Exercise objective :: Only the lines from the beginning of the material below through the line with "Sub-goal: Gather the" should be retyped exactly, and pictures are to be skipped.

Data for this task ::
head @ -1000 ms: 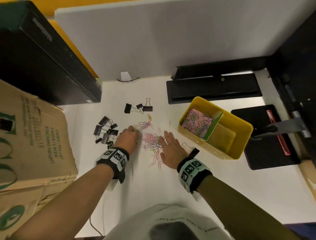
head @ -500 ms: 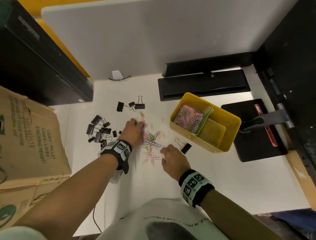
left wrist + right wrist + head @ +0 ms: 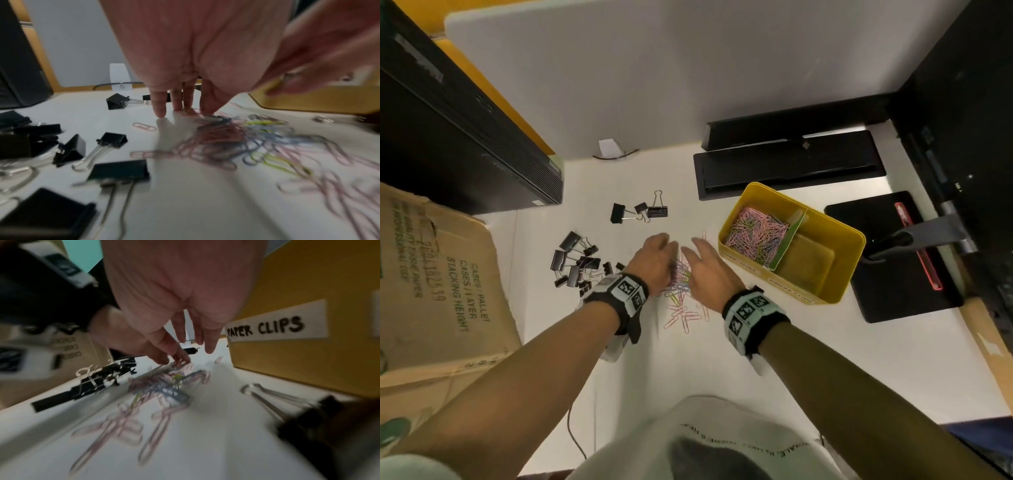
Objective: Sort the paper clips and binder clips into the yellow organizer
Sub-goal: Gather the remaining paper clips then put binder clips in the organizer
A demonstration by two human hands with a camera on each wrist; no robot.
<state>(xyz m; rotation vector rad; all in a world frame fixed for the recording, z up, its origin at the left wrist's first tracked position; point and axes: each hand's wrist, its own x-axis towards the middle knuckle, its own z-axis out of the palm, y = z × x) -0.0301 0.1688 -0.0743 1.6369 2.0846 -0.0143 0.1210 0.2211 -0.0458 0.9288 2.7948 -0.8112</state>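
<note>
Coloured paper clips [image 3: 681, 279] lie heaped on the white desk between my two hands, with more scattered nearer me [image 3: 685, 317]. My left hand [image 3: 658, 251] is at the heap's left with straight fingers [image 3: 161, 110] touching the desk. My right hand [image 3: 702, 262] is at the heap's right, fingers [image 3: 208, 345] extended over the clips. Neither hand holds anything. The yellow organizer [image 3: 791, 293] stands to the right; its left compartment holds paper clips [image 3: 755, 234] and its right one is bare. Black binder clips [image 3: 578, 265] lie in a pile to the left, and three more [image 3: 640, 210] lie farther back.
One binder clip [image 3: 308, 415] lies by the organizer's front wall, which bears a "PAPER CLIPS" label [image 3: 275, 326]. A cardboard box [image 3: 434, 284] stands at the left, a black case [image 3: 458, 130] behind it, black trays [image 3: 787, 168] behind the organizer and a black pad [image 3: 893, 267] at the right.
My right hand moved forward and left to the paper clip heap. Both hands have come closer together and the clips between them are more bunched.
</note>
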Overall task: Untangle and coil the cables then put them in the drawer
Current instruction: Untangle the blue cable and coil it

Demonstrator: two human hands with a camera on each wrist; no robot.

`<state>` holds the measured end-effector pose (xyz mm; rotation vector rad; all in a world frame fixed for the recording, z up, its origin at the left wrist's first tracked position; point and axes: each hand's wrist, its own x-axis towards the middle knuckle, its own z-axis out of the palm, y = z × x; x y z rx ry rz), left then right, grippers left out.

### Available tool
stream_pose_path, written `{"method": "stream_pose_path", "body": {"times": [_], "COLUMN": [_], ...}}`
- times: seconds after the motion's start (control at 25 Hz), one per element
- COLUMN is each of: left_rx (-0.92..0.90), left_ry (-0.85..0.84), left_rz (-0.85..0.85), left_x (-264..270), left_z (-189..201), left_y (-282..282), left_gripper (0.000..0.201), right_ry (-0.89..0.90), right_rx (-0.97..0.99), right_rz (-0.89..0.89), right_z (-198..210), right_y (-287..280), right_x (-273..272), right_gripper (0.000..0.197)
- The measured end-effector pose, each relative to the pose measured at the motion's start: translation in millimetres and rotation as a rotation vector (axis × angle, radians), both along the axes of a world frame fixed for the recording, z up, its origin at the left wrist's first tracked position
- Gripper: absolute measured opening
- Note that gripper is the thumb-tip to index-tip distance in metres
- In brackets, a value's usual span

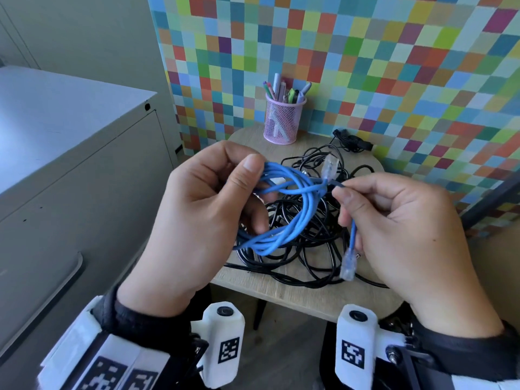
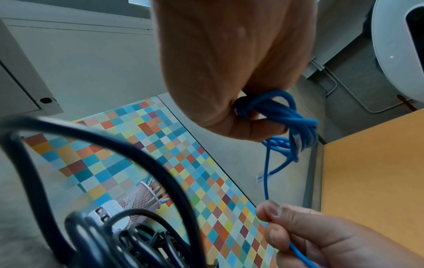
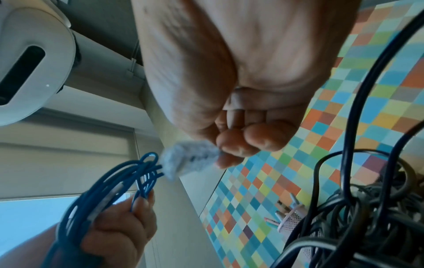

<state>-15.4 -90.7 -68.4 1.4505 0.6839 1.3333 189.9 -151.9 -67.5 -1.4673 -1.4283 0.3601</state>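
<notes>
A blue network cable (image 1: 292,215) is wound into a coil of several loops, held above the small table. My left hand (image 1: 213,204) grips the coil's left side, thumb on top; the same coil (image 2: 286,116) shows in the left wrist view. My right hand (image 1: 374,209) pinches the cable's free end between thumb and forefinger just right of the coil. A clear plug (image 1: 349,266) hangs below that hand, blurred in the right wrist view (image 3: 190,157). The other clear plug (image 1: 329,166) sticks up from the coil. A tangle of black cables (image 1: 306,240) lies on the table beneath.
The small round wooden table (image 1: 281,291) stands against a chequered coloured wall. A pink mesh pen cup (image 1: 282,119) sits at its back edge. A grey metal cabinet (image 1: 64,175) with a drawer handle (image 1: 56,299) stands to the left.
</notes>
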Motion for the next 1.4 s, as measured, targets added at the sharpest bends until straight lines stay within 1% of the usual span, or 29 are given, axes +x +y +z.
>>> {"method": "stream_pose_path", "body": {"times": [0.08,0.12,0.2,0.28,0.36,0.44,0.48,0.56,0.64,0.68,0.8,0.92,0.96,1.04,1.08,1.12,1.24,1.32,1.4], "left_rx": [-0.018,-0.012,0.06,0.141,0.141,0.158,0.188,0.268,0.287,0.284,0.321,0.393,0.394,0.413,0.426,0.417,0.295,0.218,0.181], "left_ry": [-0.005,0.005,0.077,0.195,0.279,0.324,0.353,0.437,0.481,0.485,0.509,0.512,0.491,0.465,0.458,0.438,0.354,0.342,0.354], "left_rz": [-0.014,-0.002,0.042,0.044,0.003,-0.019,-0.005,0.113,0.25,0.298,0.411,0.476,0.471,0.46,0.458,0.439,0.304,0.24,0.211], "left_x": [2.4,2.4,0.1,-3.2,-5.2,-5.6,-5.4,-5.5,-5.5,-5.4,-4.5,-3.0,-2.4,-0.2,0.3,0.5,0.0,0.1,0.1], "left_z": [-0.1,-0.4,-0.4,1.0,0.3,-1.0,-1.5,-2.9,-4.1,-5.1,-7.8,-9.1,-9.0,-7.5,-6.6,-5.5,-3.3,-3.7,-4.4], "left_y": [-0.8,-1.0,-0.8,-1.5,-2.0,-1.7,-1.4,0.2,1.8,2.5,4.4,3.9,2.9,0.3,-0.9,-2.0,-4.6,-5.4,-5.1], "left_gripper": [0.012,0.015,0.017,0.013,0.025,0.034,0.033,0.023,0.015,0.013,0.013,0.014,0.014,0.015,0.015,0.015,0.015,0.014,0.013], "right_ry": [-0.04,-0.043,0.004,0.153,0.329,0.41,0.415,0.387,0.397,0.447,0.674,0.883,0.941,1.029,1.044,1.015,0.726,0.601,0.601], "right_rx": [-0.006,-0.021,-0.082,-0.125,-0.111,-0.088,-0.08,-0.092,-0.152,-0.185,-0.253,-0.224,-0.189,-0.122,-0.096,-0.067,0.045,0.088,0.104], "right_rz": [-0.033,-0.032,0.022,0.115,0.165,0.176,0.174,0.168,0.208,0.258,0.443,0.581,0.594,0.558,0.521,0.477,0.297,0.232,0.243], "right_z": [0.1,0.8,2.1,3.7,7.4,10.2,11.0,12.1,14.4,16.1,17.9,11.9,9.4,6.5,5.5,5.0,-1.5,-4.4,-5.3], "right_y": [-0.7,-1.3,-1.8,-2.8,-4.3,-5.3,-5.8,-7.0,-8.8,-9.9,-11.2,-8.0,-6.2,-3.4,-1.9,-0.3,4.0,5.0,4.9], "right_x": [4.2,6.1,9.8,12.5,15.5,17.2,17.5,17.5,14.5,11.5,3.3,-9.5,-13.6,-19.0,-20.1,-20.6,-16.6,-16.1,-16.6], "right_gripper": [0.016,0.015,0.012,0.015,0.014,0.013,0.013,0.02,0.025,0.024,0.017,0.012,0.01,0.007,0.006,0.007,0.013,0.019,0.016]}}
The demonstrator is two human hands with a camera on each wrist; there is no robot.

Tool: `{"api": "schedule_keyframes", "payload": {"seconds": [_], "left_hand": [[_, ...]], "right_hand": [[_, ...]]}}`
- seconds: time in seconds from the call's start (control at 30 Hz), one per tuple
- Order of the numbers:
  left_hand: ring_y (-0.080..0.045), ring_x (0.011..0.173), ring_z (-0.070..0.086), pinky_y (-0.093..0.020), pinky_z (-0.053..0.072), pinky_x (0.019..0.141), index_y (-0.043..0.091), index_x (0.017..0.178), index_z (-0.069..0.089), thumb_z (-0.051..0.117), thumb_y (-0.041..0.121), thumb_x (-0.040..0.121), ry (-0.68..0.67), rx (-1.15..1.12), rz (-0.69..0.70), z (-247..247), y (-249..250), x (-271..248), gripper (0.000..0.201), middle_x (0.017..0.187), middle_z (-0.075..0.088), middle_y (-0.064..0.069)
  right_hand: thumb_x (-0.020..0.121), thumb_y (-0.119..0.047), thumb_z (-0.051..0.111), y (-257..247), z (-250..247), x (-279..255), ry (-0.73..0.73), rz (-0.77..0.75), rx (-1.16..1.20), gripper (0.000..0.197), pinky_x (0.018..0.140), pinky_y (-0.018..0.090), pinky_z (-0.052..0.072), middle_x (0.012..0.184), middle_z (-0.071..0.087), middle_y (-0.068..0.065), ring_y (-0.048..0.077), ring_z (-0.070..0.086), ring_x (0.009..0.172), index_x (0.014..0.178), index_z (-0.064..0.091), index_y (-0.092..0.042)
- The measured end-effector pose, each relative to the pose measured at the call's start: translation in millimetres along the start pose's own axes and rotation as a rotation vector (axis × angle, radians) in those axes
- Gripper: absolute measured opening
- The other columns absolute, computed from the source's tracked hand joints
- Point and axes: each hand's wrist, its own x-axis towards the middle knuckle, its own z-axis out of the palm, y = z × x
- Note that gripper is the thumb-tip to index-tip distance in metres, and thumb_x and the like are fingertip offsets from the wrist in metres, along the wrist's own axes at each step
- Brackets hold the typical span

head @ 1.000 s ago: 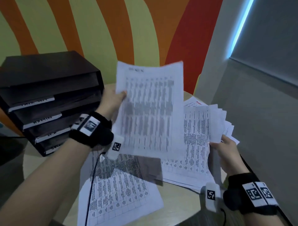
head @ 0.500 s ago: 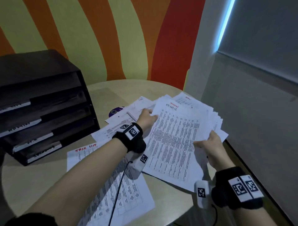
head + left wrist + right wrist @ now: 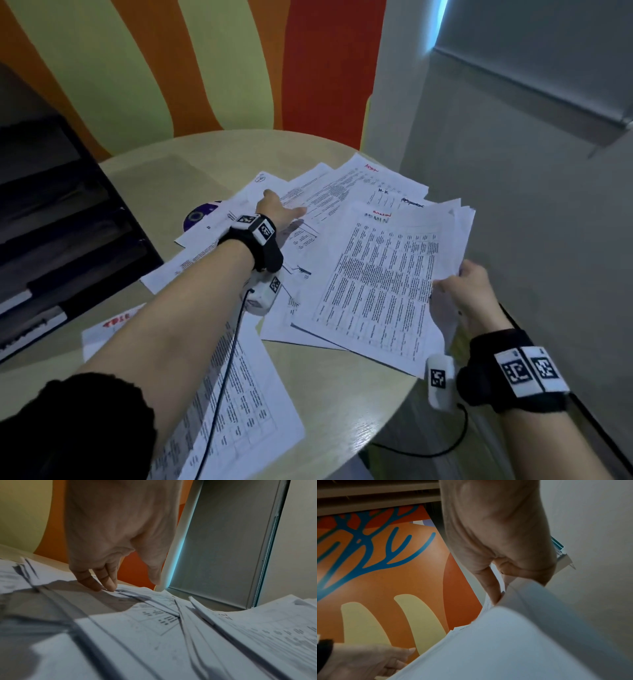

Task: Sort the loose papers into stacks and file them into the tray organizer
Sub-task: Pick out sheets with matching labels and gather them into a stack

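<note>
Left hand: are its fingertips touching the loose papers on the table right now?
Touching. In the left wrist view the fingertips of the left hand press down on a sheet of the loose papers, with no gap visible.

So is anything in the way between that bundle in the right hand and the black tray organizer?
Yes. The left forearm stretches across the table between the bundle held by the right hand and the tray organizer.

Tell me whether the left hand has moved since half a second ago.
Yes. The left hand has reached farther across the round table, toward the striped wall, and its fingertips now touch the far loose papers beside the purple disc.
</note>
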Motion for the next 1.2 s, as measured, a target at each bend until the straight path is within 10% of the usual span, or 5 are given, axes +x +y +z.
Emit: {"api": "schedule_keyframes", "payload": {"seconds": [0.13, 0.33, 0.53, 1.03, 1.2], "left_hand": [[-0.032, 0.118, 0.054, -0.037, 0.051, 0.088, -0.006, 0.138, 0.033, 0.074, 0.044, 0.081, 0.024, 0.109, -0.016, 12, 5, 15, 0.087, 0.131, 0.054, -0.018], [-0.026, 0.074, 0.054, -0.025, 0.040, 0.055, 0.008, 0.066, 0.048, 0.075, 0.017, 0.080, 0.000, 0.171, -0.039, 28, 8, 24, 0.032, 0.063, 0.051, -0.004], [-0.037, 0.131, 0.037, -0.044, 0.037, 0.105, 0.000, 0.130, 0.045, 0.080, 0.049, 0.072, 0.004, 0.434, -0.069, 30, 16, 19, 0.083, 0.137, 0.043, -0.018], [-0.026, 0.085, 0.053, -0.031, 0.046, 0.072, 0.006, 0.091, 0.050, 0.074, 0.016, 0.083, -0.131, 0.390, 0.024, 28, 26, 15, 0.028, 0.079, 0.051, -0.004], [-0.023, 0.088, 0.048, -0.028, 0.039, 0.065, 0.008, 0.077, 0.042, 0.061, 0.006, 0.086, -0.111, 0.325, -0.013, 15, 15, 17, 0.022, 0.098, 0.047, -0.009]], "right_hand": [[0.086, 0.018, 0.049, 2, 2, 3, 0.011, 0.011, -0.013, 0.033, 0.076, 0.029, 0.042, 0.104, 0.062, 0.008, 0.023, 0.056, 0.095, 0.107, 0.059, -0.006], [0.084, 0.019, 0.047, 2, 4, 3, 0.022, -0.001, -0.028, 0.038, 0.079, 0.031, 0.044, 0.103, 0.063, 0.008, 0.023, 0.059, 0.095, 0.113, 0.061, -0.002], [0.087, 0.016, 0.049, 0, 4, 1, 0.000, -0.003, -0.038, 0.032, 0.076, 0.030, 0.042, 0.100, 0.062, 0.007, 0.024, 0.056, 0.094, 0.106, 0.059, -0.007], [0.086, 0.017, 0.050, 5, 6, 4, -0.011, -0.005, -0.004, 0.033, 0.063, 0.024, 0.044, 0.084, 0.063, -0.007, 0.009, 0.059, 0.079, 0.097, 0.060, -0.012], [0.086, 0.018, 0.048, 6, 5, 2, -0.011, -0.013, 0.000, 0.034, 0.060, 0.022, 0.042, 0.085, 0.063, -0.006, 0.005, 0.057, 0.079, 0.099, 0.060, -0.011]]}}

Solution for this exercise ::
head @ -1000 ms: 
head @ -500 ms: 
left wrist + right wrist + head @ +0 ms: 
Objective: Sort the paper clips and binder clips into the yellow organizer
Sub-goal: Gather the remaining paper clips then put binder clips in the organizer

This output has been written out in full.